I installed the software, how do I test if it is correctly installed?

Because different users have different settings and requirements for their clusters or workstations, we provide a general job handling script for you to customize to your needs.

To assist with job handling script customization, example input files are available under the $SILCSBIODIR/examples folder.

For SILCS, use the following commands to make sure the software is correctly installed and the job handling script is working. If you are only interested in SSFEP simulations, you may skip to the SSFEP section below.

mkdir -p test/silcs
cd test/silcs
cp $SILCSBIODIR/examples/silcs/p38a.pdb .
$SILCSBIODIR/silcs/1_setup_silcs_boxes prot=p38a.pdb
$SILCSBIODIR/silcs/2a_run_gcmd prot=p38a.pdb numsys=1 nproc=1

If this set of commands runs without error, confirm that the SILCS job is running with the check_progress command:

$SILCSBIODIR/silcs/check_progress

and then go ahead and stop the successfully running SILCS job:

$SILCSBIODIR/silcs/2a_run_gcmd cancel=true sys=1

and confirm it is stopped:

$SILCSBIODIR/silcs/check_progress

Otherwise, if you experienced an error with the 1_setup-silcs_boxes step, the software is not correctly installed, whereas if you experienced an error with the 2a_run_gcmd step, the job handling scripts need to be edited.

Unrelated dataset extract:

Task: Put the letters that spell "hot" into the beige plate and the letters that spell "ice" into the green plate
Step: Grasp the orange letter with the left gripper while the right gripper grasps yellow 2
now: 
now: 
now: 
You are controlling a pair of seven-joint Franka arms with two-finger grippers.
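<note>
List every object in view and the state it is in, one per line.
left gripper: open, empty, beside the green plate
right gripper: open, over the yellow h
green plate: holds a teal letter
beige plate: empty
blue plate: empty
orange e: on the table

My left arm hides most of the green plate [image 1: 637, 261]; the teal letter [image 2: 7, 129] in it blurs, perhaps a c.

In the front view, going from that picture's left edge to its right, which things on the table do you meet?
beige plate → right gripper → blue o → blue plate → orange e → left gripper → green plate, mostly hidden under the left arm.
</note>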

The job handling scripts for SILCS are:

  • templates/silcs/job_mc_md.tmpl

  • templates/silcs/job_gen_maps.tmpl

  • templates/silcs/pymol_fragmap.tmpl

  • templates/silcs/vmd_fragmap.tmpl

  • templates/silcs/job_cleanup.tmpl

Typically the header portion of a job handling script requires editing. Please contact support@silcsbio.com if you need assistance.

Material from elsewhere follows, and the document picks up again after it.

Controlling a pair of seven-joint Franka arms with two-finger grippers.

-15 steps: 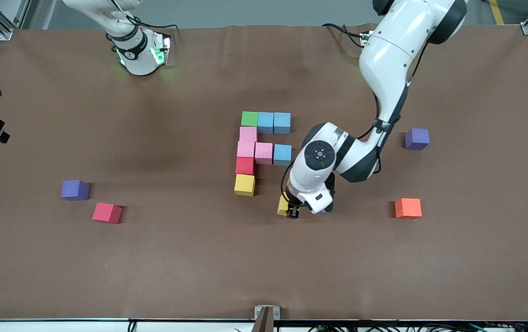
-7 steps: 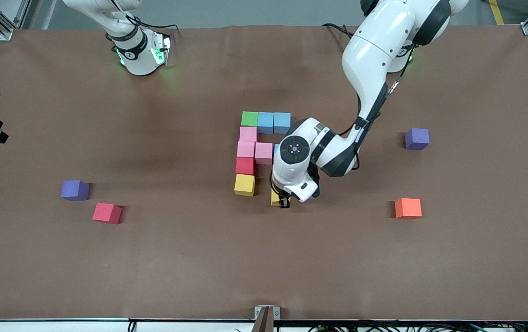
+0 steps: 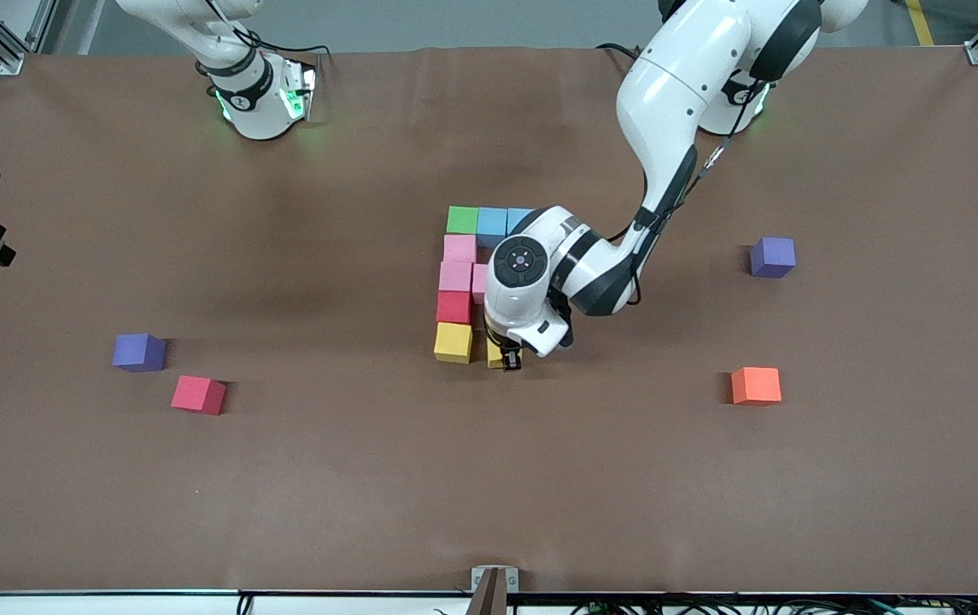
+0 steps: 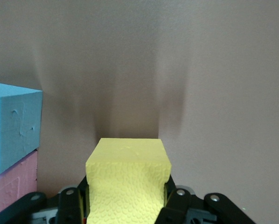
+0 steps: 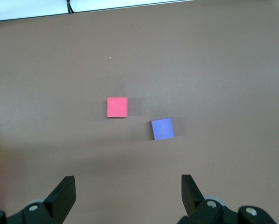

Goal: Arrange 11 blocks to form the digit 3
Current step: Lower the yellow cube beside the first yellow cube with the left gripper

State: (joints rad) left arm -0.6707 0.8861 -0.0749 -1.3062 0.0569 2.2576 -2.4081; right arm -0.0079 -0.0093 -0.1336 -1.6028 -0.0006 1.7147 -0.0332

For SSFEP, use the following commands to make sure the software is correctly installed and the job handling script is working.

mkdir -p test/ssfep
cd test/ssfep
cp $SILCSBIODIR/examples/ssfep/* .
$SILCSBIODIR/ssfep/1_setup_ssfep prot=4ykr.pdb lig=lig.mol2
$SILCSBIODIR/silcs/2_run_md_ssfep prot=4ykr.pdb lig=lig.mol2 nproc=1

If this set of commands runs without error, confirm that the SSFEP job is running with the check_progress command:

$SILCSBIODIR/ssfep/check_progress

and then go ahead and stop the successfully running SSFEP job:

$SILCSBIODIR/ssfep/2_run_md_ssfep cancel=true target=lig
$SILCSBIODIR/ssfep/2_run_md_ssfep cancel=true target=prot

and confirm it is stopped:

$SILCSBIODIR/ssfep/check_progress

Otherwise, if you experienced an error with the 1_setup_ssfep step, the software is not correctly installed, and if you experienced an error with the 2_run_md_ssfep step, the job handling script needs to be edited. The job handling scripts for SSFEP are:

  • templates/ssfep/job_lig_md.tmpl

  • templates/ssfep/job_prot_lig_md.tmpl

  • templates/ssfep/job_dG.tmpl

Typically the header portion of a job handling script requires editing. Please contact support@silcsbio.com if you need assistance.

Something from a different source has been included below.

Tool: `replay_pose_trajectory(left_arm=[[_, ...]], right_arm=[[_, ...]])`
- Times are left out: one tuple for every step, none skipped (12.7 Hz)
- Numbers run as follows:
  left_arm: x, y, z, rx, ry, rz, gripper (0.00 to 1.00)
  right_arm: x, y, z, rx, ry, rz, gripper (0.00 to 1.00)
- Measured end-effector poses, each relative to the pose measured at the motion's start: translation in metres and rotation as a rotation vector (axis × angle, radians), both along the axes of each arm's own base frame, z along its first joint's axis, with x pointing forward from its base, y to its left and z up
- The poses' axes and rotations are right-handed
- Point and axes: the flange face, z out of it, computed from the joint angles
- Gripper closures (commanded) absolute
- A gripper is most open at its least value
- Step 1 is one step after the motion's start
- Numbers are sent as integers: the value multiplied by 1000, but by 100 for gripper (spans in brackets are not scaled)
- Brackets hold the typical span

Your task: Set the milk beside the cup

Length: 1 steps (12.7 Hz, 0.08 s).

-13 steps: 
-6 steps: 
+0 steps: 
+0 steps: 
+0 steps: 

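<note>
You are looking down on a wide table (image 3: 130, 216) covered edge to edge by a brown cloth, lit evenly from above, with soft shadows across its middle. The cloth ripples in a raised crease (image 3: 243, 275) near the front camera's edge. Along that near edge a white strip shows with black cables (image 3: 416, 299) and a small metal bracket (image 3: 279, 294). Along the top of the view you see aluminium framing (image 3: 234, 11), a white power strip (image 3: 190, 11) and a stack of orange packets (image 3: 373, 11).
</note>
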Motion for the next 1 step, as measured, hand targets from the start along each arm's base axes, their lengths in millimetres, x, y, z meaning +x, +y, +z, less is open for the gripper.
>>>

I don’t have a cluster but I have a GPU workstation. What can I do?

You may be able to practically run the SilcsBio software if your GPU workstation has sufficient resources. An appropriate workstation may have at least 24 CPU cores, 4 GPUs, 64 GB of RAM, and 10 TB of disk space. Installing a job queueing system, such as the Slurm Workload Manager, will allow the SilcsBio server software to run on the workstation.

The SilcsBio Workstation is a turn-key GPU workstation hardware+software solution developed by SilcsBio that comes with all necessary software pre-installed. The SilcsBio workstation has a quiet, sleek form factor for use in an office setting and comes ready to plug in to a standard wall electrical socket. Please contact info@silcsbio.com for details.

I compiled my GROMACS with MPI and my job is not running

Please contact us so we can repackage the files with the appropriate command using mpirun instead.

Alternatively, you may edit the job handling script to use the appropriate GROMACS command.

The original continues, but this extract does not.